■ **What the exercise asks**: Throughout the listing that follows, find each line with the word "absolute" and copy it.

▬▬▬

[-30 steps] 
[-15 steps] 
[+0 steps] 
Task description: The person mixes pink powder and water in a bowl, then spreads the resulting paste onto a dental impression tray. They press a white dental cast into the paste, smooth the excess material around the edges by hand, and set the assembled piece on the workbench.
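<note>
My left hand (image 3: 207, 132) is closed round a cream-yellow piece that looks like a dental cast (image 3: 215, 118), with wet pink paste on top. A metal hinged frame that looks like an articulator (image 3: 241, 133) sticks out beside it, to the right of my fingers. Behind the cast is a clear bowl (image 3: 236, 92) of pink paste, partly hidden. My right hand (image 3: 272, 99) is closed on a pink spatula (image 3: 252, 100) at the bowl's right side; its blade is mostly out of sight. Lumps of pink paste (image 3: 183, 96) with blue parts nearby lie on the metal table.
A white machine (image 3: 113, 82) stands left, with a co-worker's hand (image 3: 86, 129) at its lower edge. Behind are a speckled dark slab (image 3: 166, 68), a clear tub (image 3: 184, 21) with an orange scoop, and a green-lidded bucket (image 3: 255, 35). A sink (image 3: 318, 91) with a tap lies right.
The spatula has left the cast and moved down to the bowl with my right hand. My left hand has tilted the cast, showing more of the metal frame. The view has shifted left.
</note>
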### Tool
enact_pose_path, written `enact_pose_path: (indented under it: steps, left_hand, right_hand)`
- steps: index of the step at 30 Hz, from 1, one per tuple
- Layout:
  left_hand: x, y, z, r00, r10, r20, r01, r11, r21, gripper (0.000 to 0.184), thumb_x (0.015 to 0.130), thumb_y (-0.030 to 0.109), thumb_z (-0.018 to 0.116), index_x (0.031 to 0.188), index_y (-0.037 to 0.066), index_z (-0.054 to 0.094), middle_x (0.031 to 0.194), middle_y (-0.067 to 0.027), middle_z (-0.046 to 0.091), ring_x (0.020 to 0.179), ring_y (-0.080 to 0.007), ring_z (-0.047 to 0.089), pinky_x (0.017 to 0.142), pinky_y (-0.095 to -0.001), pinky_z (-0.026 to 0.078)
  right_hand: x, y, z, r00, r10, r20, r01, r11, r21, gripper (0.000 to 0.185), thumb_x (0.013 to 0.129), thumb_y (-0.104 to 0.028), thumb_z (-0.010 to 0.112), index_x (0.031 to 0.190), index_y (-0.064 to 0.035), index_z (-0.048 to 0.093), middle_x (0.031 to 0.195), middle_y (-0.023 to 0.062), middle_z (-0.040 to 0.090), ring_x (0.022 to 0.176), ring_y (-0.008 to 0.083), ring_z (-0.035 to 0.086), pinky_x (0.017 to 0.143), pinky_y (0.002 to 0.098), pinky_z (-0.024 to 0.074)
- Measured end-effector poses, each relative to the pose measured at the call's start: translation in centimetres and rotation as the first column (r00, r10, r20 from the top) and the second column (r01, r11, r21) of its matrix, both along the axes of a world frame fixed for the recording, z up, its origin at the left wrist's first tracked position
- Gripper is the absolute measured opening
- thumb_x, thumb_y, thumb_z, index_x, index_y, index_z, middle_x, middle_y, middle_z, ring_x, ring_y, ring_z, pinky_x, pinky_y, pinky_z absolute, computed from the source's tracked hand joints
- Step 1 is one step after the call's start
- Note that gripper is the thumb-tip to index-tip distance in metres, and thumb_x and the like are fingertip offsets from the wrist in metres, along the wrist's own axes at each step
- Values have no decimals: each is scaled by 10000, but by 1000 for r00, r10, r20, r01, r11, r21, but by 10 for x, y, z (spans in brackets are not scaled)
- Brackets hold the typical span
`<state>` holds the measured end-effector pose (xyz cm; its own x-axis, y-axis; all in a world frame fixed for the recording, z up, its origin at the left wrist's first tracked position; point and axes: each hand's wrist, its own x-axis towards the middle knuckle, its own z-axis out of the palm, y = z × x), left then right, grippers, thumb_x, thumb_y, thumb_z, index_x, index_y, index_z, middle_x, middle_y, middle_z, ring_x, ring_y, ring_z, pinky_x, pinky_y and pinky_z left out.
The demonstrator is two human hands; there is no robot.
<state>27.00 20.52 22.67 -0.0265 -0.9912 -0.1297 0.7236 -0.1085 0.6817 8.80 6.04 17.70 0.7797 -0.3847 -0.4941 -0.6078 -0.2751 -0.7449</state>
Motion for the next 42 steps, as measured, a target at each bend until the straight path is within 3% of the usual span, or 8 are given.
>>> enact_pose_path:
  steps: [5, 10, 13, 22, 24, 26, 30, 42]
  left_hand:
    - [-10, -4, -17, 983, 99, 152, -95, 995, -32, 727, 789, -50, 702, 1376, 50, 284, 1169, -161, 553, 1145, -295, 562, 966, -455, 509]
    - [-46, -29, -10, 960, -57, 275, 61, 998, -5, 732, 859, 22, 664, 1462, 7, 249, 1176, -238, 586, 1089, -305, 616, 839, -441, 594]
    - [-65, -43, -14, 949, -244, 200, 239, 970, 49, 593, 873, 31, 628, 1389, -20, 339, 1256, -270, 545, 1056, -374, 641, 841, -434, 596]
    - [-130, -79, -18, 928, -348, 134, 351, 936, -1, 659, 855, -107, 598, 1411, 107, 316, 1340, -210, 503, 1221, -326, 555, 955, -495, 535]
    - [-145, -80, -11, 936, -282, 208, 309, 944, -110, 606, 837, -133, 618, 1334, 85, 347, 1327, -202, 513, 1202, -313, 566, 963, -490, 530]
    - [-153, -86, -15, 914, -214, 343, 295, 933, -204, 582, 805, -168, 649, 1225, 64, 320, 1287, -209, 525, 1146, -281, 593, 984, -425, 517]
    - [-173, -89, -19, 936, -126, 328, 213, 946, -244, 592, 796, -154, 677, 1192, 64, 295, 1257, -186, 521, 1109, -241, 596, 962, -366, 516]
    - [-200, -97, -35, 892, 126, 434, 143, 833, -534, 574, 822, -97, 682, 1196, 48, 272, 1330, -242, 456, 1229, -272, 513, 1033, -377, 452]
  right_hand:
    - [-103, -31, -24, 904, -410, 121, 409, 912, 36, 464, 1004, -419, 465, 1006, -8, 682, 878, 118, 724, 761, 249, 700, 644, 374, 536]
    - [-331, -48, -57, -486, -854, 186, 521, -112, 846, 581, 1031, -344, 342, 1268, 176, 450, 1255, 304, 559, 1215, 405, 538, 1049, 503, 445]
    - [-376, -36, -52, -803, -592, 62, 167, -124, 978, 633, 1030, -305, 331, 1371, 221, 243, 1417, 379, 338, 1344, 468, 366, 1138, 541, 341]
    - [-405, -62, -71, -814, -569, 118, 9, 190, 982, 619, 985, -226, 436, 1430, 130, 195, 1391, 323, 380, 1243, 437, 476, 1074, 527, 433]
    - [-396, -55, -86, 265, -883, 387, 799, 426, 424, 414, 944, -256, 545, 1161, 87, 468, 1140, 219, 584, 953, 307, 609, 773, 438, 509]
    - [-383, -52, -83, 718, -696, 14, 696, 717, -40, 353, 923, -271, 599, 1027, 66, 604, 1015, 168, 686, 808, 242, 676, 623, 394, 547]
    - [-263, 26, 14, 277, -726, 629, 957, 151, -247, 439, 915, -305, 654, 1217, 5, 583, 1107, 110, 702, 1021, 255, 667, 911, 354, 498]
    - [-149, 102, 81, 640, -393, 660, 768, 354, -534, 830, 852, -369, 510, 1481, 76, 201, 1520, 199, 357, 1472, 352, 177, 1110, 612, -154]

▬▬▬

■ **Reply to the task**:
- Gripper is the absolute measured opening
- thumb_x, thumb_y, thumb_z, index_x, index_y, index_z, middle_x, middle_y, middle_z, ring_x, ring_y, ring_z, pinky_x, pinky_y, pinky_z absolute, computed from the source's tracked hand joints

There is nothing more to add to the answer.